Characterization of chenodeoxycholic acid as an endogenous antagonist of the G-coupled formyl peptide receptors

OBJECTIVE AND DESIGN: To demonstrate the role of bile acids in immune modulation we examined the ability of select bile acids to inhibit leukocyte migration and chemoattractant receptor function. MATERIALS: To elucidate this mechanism, we employed primary human monocytes, neutrophils and cell lines transfected to express either the high affinity fMLP receptor (FPR) or the low affinity fMLP receptor like 1 (FPRL1). Treatment: Cells were treated with chenodeoxycholic acid (CDCA) and related bile acids in a 0-400 micromolar range. METHOD: Cell viability, chemotaxis and calcium flux analysis were preformed.
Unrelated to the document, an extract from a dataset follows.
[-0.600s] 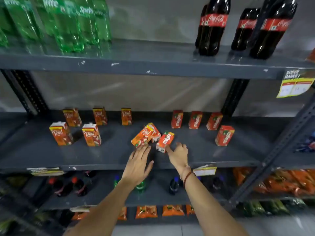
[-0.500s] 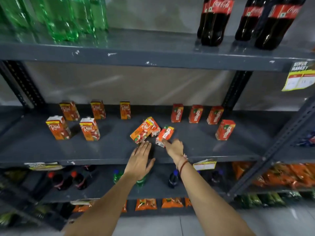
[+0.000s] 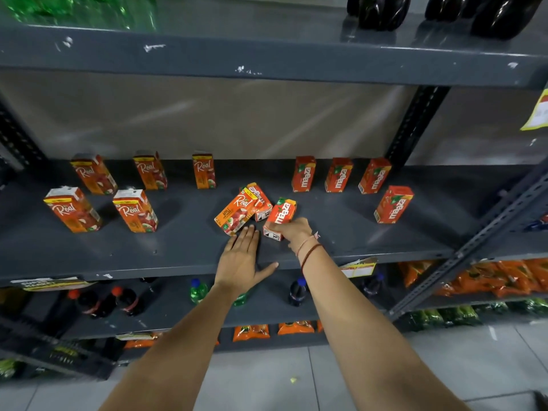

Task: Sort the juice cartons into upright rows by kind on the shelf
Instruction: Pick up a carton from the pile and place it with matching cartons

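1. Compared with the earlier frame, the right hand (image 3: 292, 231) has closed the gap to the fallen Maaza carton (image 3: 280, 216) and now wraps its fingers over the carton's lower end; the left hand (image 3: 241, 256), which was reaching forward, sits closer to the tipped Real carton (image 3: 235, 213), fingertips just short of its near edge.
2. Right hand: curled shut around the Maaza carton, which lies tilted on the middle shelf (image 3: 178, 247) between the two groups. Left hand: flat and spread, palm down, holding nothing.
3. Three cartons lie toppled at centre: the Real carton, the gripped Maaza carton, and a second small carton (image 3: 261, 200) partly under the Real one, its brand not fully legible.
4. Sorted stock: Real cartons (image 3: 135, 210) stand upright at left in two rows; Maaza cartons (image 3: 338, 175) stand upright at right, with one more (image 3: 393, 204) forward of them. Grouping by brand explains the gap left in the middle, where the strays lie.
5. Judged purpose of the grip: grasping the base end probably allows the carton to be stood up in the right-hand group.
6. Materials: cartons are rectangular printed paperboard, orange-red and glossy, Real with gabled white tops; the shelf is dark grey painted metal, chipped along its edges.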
RESULTS: We observed that pathophysiological levels (< or = 150 micromolar) of CDCA competitively inhibited 3H-fMLP binding to human monocytes, FPR and FPRL1 transfected cells. Additionally, CDCA reduced both the chemotactic and calcium flux responses induced by fMLP or "W" peptide. Further, CDCA inhibited anti-FPR antibody binding to monocytes. CONCLUSIONS: CDCA selectively inhibited human leukocyte chemotaxis and calcium flux induced by fMLP, but not other chemoattractants, suggesting a mechanism for inhibition of inflammation and suppression of innate immune response.